La contradicción es el punto central, y no comenzó con el 11-S — precede largamente a la guerra que luego subvirtió. Durante un cuarto de siglo antes de la redirección, el mismo instrumento ya se había forjado contra los soviéticos y se había vuelto contra la Rusia postsoviética y los serbios; el establishment que declaró la guerra contra el terror suní en 2001 era el mismo que había pasado dos décadas encontrando usos para la yihad suní. Luego, una superpotencia pasó dos décadas más y billones de dólares proclamando una guerra contra el extremismo islámico suní mientras servía, dondequiera que ese extremismo apuntara a Irán, como su patrocinador indispensable. No fue hipocresía por accidente sino una jerarquía de obsesiones, en la que la fijación con Irán — y antes, con Rusia — superaba silenciosamente a la guerra que publicitaba. Los yihadistas entendieron el arreglo mejor que el público estadounidense: seguían atacando a los adversarios de Estados Unidos, y Washington seguía mirando hacia otro lado — o pagando la factura. Esa es la verdadera prehistoria de la guerra de 2026. El objetivo siempre fue Teherán.
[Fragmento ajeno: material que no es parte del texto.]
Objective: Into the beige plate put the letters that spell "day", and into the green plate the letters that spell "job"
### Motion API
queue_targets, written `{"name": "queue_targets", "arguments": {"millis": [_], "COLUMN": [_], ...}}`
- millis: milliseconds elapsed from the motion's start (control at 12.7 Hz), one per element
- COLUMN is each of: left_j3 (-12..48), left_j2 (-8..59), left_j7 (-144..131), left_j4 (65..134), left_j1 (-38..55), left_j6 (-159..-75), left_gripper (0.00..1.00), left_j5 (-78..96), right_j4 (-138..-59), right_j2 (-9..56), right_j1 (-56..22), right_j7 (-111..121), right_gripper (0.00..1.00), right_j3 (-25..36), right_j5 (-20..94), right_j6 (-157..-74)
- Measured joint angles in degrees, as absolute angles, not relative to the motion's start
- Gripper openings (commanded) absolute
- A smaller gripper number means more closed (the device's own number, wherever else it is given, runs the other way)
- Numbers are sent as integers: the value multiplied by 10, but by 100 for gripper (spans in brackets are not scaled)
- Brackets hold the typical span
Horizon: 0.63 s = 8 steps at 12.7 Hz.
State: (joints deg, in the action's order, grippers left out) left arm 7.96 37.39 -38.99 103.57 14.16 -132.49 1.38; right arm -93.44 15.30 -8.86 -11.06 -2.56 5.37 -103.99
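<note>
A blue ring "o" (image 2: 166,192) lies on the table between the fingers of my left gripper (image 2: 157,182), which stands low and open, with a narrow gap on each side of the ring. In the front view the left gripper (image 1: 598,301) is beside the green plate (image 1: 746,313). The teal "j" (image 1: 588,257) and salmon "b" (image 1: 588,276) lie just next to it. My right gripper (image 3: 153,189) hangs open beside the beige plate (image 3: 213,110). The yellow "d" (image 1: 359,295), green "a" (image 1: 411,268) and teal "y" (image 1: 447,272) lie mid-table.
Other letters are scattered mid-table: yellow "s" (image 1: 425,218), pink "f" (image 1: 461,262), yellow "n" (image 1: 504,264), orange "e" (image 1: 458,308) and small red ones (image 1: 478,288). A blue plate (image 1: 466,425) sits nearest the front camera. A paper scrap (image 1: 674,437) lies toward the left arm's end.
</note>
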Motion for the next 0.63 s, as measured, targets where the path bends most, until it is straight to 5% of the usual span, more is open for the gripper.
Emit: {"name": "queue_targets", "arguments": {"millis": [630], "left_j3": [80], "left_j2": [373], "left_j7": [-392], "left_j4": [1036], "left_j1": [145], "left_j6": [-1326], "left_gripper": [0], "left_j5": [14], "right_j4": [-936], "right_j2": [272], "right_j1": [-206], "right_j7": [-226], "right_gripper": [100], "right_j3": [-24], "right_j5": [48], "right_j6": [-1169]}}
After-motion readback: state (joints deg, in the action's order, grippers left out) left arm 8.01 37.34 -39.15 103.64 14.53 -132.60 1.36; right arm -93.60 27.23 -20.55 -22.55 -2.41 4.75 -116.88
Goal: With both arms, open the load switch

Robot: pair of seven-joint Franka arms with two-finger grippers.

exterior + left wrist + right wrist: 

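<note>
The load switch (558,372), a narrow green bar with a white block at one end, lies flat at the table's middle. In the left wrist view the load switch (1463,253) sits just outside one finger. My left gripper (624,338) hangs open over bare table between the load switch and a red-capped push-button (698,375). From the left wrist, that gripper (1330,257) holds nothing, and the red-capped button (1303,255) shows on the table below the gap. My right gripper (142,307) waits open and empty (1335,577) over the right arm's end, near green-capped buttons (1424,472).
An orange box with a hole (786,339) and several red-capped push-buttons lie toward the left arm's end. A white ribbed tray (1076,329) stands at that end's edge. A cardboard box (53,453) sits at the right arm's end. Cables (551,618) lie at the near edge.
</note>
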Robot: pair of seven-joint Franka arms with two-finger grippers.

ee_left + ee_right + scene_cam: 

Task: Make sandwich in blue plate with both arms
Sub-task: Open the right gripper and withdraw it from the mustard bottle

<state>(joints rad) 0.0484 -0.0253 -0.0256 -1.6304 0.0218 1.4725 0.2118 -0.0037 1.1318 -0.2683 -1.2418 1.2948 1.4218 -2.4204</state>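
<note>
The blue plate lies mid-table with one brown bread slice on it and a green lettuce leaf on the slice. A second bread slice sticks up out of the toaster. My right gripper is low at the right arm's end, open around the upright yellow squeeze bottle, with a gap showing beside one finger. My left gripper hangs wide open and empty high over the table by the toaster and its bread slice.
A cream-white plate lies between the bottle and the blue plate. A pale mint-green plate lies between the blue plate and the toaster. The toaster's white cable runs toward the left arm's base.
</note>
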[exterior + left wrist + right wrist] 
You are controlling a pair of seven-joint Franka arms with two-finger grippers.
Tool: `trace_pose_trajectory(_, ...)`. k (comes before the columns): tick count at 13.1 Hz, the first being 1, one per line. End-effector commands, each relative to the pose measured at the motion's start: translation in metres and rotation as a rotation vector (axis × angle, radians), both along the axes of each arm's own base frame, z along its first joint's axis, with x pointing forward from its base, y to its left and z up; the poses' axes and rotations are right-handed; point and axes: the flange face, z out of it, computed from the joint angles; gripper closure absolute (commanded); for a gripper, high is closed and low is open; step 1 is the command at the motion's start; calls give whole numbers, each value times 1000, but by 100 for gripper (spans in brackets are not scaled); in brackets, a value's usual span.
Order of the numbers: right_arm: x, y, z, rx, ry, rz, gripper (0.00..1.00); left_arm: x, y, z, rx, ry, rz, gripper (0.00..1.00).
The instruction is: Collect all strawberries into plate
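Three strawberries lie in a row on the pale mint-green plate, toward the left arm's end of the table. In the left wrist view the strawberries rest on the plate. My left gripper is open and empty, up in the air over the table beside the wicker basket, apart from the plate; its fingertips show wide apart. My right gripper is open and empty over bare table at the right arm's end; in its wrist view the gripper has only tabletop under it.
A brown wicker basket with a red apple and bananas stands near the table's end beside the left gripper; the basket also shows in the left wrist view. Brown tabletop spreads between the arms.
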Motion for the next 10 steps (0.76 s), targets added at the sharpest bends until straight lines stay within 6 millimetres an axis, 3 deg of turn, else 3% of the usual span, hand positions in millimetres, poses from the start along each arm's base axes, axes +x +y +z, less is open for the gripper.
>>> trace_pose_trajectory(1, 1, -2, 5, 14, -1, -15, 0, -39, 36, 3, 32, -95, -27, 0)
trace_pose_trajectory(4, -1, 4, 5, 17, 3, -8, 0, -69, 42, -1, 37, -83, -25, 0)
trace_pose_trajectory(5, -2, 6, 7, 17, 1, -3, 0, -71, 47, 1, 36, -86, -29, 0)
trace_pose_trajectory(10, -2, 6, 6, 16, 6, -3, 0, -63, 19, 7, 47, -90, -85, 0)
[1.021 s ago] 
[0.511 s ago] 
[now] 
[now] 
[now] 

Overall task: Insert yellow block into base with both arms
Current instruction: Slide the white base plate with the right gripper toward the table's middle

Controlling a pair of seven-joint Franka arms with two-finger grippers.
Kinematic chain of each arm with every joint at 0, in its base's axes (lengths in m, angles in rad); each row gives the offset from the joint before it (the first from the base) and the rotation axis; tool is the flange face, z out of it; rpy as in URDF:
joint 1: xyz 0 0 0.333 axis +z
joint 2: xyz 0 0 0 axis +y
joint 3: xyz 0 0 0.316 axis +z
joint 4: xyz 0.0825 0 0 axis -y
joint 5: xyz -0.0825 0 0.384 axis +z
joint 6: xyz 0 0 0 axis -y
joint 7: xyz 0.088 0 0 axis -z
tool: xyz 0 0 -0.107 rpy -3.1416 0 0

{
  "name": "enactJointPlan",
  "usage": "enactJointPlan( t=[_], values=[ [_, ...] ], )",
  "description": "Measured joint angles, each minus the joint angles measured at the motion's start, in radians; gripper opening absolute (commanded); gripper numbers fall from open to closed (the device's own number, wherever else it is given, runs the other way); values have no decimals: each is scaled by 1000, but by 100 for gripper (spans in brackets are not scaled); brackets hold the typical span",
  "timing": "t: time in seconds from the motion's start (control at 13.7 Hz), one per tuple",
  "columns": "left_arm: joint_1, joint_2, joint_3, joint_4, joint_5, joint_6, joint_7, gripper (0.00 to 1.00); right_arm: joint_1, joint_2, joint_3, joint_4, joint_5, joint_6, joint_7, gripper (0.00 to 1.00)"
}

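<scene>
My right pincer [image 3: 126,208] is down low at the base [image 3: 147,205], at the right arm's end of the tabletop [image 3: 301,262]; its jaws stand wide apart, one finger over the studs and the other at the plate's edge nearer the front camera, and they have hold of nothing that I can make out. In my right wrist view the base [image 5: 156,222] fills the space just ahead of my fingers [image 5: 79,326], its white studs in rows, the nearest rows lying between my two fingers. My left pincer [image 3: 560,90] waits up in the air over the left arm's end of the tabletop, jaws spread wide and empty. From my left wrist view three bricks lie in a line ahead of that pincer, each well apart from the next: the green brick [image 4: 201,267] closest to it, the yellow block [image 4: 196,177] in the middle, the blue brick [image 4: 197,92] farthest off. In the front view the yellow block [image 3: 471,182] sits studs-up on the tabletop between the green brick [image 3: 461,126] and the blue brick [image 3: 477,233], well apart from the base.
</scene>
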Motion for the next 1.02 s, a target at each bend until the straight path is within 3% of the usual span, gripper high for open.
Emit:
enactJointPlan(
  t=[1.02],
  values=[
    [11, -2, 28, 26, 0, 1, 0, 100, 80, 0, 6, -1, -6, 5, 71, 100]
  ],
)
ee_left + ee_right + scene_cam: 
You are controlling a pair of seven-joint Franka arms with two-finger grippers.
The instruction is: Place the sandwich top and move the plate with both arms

La guerra contra el terror era la historia contada en primer plano; la guerra contra Irán era la que se libraba, y estaba dispuesta a usar a los terroristas para librarla.

Fuentes: Seymour Hersh, "The Redirection" (The New Yorker, marzo de 2007) y "Preparing the Battlefield" (The New Yorker, julio de 2008), con corroboración de NBC News, Al Jazeera y Democracy Now! (el hallazgo presidencial de 400 millones de dólares, el objetivo de cambio de régimen, el apoyo a grupos baluchis y ahwazis, y la estrategia de financiar grupos suníes radicales con Arabia Saudita contra el Irán chií); ABC News y NBC News citando al exoficial de la CIA Robert Baer y al analista del CFR Vali Nasr (apoyo estadounidense a Jundallah y sus presuntos vínculos con Al Qaeda); Departamento de Estado de EE.UU. (designación de Jundallah como FTO en 2010); The New York Times, The Washington Post y Conflict Armament Research (Operación Timber Sycamore y la desviación de armas a al-Nusra y ISIS); el memorando de la Agencia de Inteligencia de Defensa de agosto de 2012 obtenido por Judicial Watch (la evaluación del "principado salafista" y el lenguaje de la "profundidad estratégica de la expansión chií"); las declaraciones del vicepresidente Biden en Harvard en octubre de 2014; el correo electrónico de Clinton de 2014 publicado por WikiLeaks (apoyo saudí y catarí a ISIL y otros grupos suníes radicales); y los informes de Al Jazeera, France 24, Reuters y el Consejo de Seguridad de la ONU (la revocación en julio de 2025 de la designación terrorista de HTS y la eliminación en noviembre de 2025 de al-Sharaa de las listas de sanciones por terrorismo de EE.UU. y la ONU). El conocimiento de primera mano del hallazgo de Bush es atestiguado por exfuncionarios de inteligencia. Sobre el patrón anterior al 11-S: la Jamestown Foundation y Wikipedia (Ibn al-Khattab, los combatientes extranjeros árabes y la invasión de Daguestán de 1999 que desencadenó la Segunda Guerra Chechena); el Council on Foreign Relations y el Departamento de Estado de EE.UU. (la Brigada Islámica Internacional como el canal principal para la financiación del Golfo y Al Qaeda de la yihad chechena, y la financiación de la Benevolence International Foundation de la yihad en Bosnia y Chechenia antes de su designación post-11-S); y Russia Matters, SourceWatch y RightWeb/Militarist Monitor (el Comité Estadounidense por la Paz en Chechenia, su alojamiento en Freedom House y su membresía neoconservadora liderada por Brzezinski). Programas encubiertos distintos bajo diferentes administraciones están vinculados aquí por continuidad estratégica, no por una única autorización."